INSTRUCTIONS TO FOLLOW
Copy out all of the lines below exactly; the pictures do not belong in the copy.

COLLECTED MATERIAL
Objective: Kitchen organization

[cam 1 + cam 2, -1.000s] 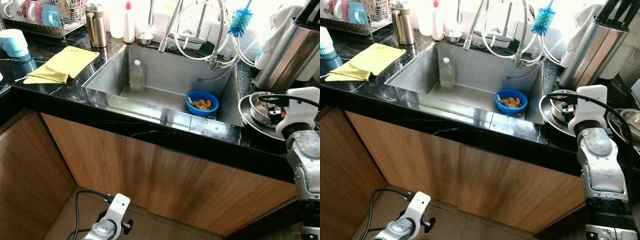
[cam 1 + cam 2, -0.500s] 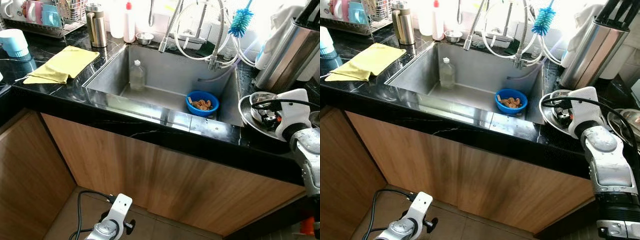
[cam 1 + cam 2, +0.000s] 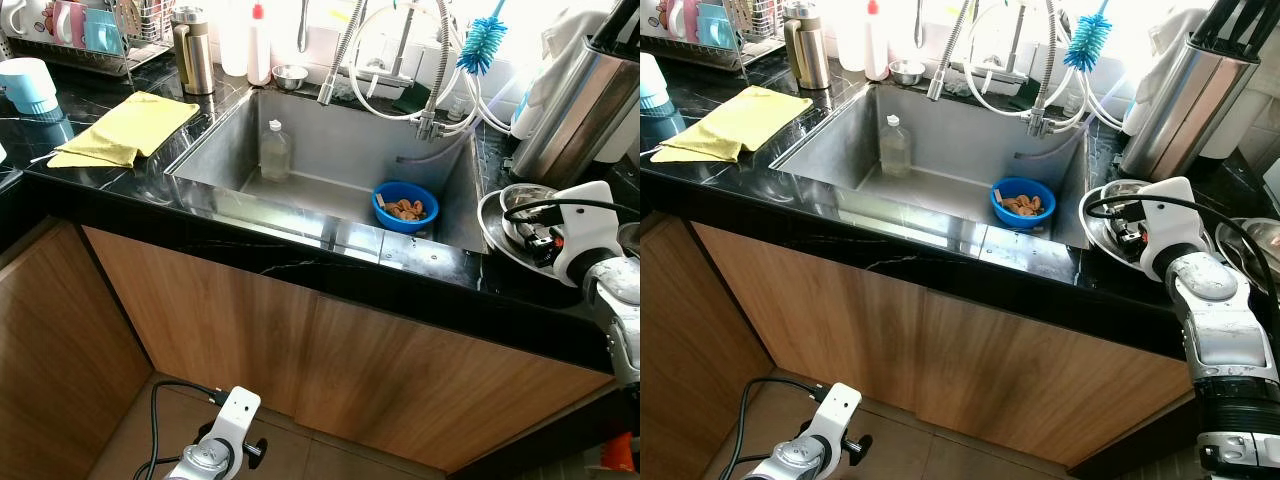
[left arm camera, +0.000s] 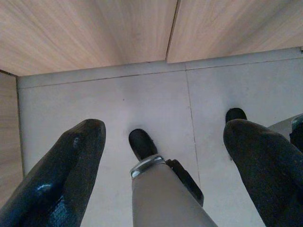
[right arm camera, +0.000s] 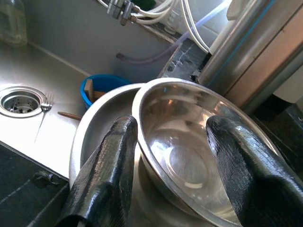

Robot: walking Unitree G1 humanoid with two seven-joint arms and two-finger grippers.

EXERCISE OUTPUT
Objective: Kitchen organization

[cam 1 + cam 2, -1.000s] 
[cam 1 + cam 2, -0.500s] 
[cam 1 + cam 2, +0.000s] 
[left arm camera, +0.000s] 
[right arm camera, +0.000s] 

Robot: walking Unitree G1 humanoid with two seven-joint arms and two-finger grippers.

Nothing else belongs in this answer.